Kualitas udara dalam ruangan (IAQ) sangat penting untuk lingkungan kantor yang sehat. Namun, seiring dengan meningkatnya efisiensi bangunan modern, kualitas udara dalam ruangan juga menjadi lebih kedap udara, sehingga meningkatkan potensi buruknya IAQ. Kesehatan dan produktivitas dapat terganggu di tempat kerja dengan kualitas udara dalam ruangan yang buruk. Berikut beberapa hal yang perlu diperhatikan.
Studi yang mengkhawatirkan dari Harvard
Pada tahun 2015studi kolaboratifoleh Harvard TH Chan School of Public Health, SUNY Upstate Medical University, dan Syracuse University, ditemukan bahwa orang yang bekerja di kantor berventilasi baik memiliki skor fungsi kognitif yang jauh lebih tinggi saat menanggapi krisis atau mengembangkan strategi.
Selama enam hari, 24 peserta, termasuk arsitek, desainer, programmer, insinyur, profesional pemasaran kreatif, dan manajer, bekerja di lingkungan kantor yang terkendali di Universitas Syracuse. Mereka terpapar berbagai kondisi bangunan simulasi, termasuk lingkungan kantor konvensional dengankonsentrasi VOC tinggi, kondisi “hijau” dengan ventilasi yang ditingkatkan, dan kondisi dengan peningkatan kadar CO2 secara artifisial.
Ditemukan bahwa skor kinerja kognitif peserta yang bekerja di lingkungan hijau rata-rata dua kali lipat skor kinerja kognitif peserta yang bekerja di lingkungan konvensional.
Dampak fisiologis dari kualitas udara dalam ruangan yang buruk
Selain berkurangnya kemampuan kognitif, kualitas udara yang buruk di tempat kerja dapat menyebabkan gejala yang lebih nyata seperti reaksi alergi, kelelahan fisik, sakit kepala, serta iritasi mata dan tenggorokan.
Secara finansial, kualitas udara internal yang buruk dapat merugikan bisnis. Masalah kesehatan seperti masalah pernapasan, sakit kepala, dan infeksi sinus dapat menyebabkan tingkat ketidakhadiran yang lebih tinggi serta “kehadiran,” atau datang bekerja saat sakit.
Sumber utama kualitas udara buruk di kantor
- Lokasi bangunan:Lokasi bangunan seringkali memengaruhi jenis dan jumlah polutan dalam ruangan. Kedekatan dengan jalan raya dapat menjadi sumber partikel debu dan jelaga. Selain itu, bangunan yang terletak di bekas lokasi industri atau permukaan air tanah yang tinggi dapat terpapar kelembapan dan kebocoran air, serta polutan kimia. Terakhir, jika ada aktivitas renovasi yang berlangsung di dalam atau di sekitar bangunan, debu dan sisa-sisa material konstruksi lainnya dapat bersirkulasi melalui sistem ventilasi bangunan.

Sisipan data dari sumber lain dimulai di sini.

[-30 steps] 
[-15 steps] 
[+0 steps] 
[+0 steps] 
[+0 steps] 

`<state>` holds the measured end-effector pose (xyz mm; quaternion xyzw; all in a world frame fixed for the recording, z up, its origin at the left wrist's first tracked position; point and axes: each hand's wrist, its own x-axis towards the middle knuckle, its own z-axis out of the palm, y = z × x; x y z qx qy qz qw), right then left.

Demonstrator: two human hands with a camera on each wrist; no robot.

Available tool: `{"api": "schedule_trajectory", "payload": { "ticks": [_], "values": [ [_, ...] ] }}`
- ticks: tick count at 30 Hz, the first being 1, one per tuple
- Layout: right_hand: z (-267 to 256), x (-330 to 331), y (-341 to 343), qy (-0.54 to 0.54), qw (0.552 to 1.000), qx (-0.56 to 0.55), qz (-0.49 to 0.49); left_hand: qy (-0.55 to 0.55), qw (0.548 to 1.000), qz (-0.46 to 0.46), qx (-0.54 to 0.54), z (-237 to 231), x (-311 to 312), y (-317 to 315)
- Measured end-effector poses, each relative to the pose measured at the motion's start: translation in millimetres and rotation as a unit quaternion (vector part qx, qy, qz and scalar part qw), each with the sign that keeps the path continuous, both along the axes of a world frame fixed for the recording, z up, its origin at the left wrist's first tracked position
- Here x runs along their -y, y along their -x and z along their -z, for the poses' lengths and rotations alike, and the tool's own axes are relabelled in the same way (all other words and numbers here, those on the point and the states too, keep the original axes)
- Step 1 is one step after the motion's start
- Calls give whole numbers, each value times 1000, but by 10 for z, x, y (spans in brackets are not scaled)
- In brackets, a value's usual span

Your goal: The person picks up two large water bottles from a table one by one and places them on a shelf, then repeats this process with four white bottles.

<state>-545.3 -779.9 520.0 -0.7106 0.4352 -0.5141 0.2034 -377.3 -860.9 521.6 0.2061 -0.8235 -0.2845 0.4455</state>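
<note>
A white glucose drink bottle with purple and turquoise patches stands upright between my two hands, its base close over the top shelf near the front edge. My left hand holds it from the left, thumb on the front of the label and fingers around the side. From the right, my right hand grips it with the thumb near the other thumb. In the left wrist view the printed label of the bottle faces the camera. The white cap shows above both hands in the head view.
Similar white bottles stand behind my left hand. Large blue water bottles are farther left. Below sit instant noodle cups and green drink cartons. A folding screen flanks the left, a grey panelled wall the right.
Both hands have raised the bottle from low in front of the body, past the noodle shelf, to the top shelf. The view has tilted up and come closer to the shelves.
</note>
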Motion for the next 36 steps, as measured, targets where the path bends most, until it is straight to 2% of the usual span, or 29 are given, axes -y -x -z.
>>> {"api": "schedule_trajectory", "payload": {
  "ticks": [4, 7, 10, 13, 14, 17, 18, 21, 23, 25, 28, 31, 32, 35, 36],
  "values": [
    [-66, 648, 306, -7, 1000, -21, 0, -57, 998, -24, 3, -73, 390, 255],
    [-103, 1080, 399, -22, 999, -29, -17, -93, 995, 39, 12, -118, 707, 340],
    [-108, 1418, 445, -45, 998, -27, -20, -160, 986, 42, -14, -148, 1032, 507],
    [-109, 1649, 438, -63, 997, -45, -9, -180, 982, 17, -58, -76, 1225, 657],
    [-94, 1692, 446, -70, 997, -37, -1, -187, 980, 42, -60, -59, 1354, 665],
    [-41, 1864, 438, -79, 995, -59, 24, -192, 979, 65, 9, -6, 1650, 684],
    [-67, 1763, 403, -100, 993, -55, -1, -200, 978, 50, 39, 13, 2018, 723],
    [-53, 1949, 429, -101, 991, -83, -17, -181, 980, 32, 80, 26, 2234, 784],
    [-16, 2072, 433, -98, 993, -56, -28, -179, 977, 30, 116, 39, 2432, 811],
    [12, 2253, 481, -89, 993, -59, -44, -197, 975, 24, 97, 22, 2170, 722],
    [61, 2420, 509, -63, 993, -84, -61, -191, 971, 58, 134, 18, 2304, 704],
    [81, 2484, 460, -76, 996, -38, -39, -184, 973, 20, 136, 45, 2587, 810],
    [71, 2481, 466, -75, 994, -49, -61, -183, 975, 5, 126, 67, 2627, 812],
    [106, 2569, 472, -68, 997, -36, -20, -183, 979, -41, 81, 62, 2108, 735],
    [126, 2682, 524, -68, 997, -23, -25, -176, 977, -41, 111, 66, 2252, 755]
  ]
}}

- Bahan berbahaya: AsbesBahasa Indonesia: adalah bahan yang populer untuk insulasi dan tahan api selama bertahun-tahun, sehingga masih dapat ditemukan dalam berbagai bahan, seperti ubin lantai termoplastik dan vinil, dan bahan atap bitumen. Asbes tidak menimbulkan ancaman kecuali diganggu, seperti saat renovasi. Serat-serat itulah yang bertanggung jawab atas penyakit terkait asbes seperti mesothelioma dan kanker paru-paru. Setelah serat dilepaskan ke udara, serat-serat itu mudah terhirup dan meskipun tidak akan langsung menyebabkan kerusakan, masih belum ada obat untuk penyakit terkait asbes. Meskipun asbes sekarang dilarang, asbes masih ada di banyak bangunan umum di seluruh dunia. Bahkan jika Anda bekerja atau tinggal di gedung yang lebih baru, paparan asbes masih mungkin terjadi. Menurut WHO, diperkirakan 125 juta orang di seluruh dunia terpapar asbes di tempat kerja.
- Ventilasi tidak memadai:Kualitas udara dalam ruangan sangat bergantung pada sistem ventilasi yang efektif dan terawat baik yang mensirkulasikan dan mengganti udara bekas pakai dengan udara segar. Meskipun sistem ventilasi standar tidak dirancang untuk menghilangkan polutan dalam jumlah besar, sistem ini berperan dalam mengurangi polusi udara di lingkungan kantor. Namun, ketika sistem ventilasi gedung tidak berfungsi dengan baik, ruangan sering kali berada di bawah tekanan negatif, yang dapat menyebabkan peningkatan infiltrasi partikel polusi dan udara lembap.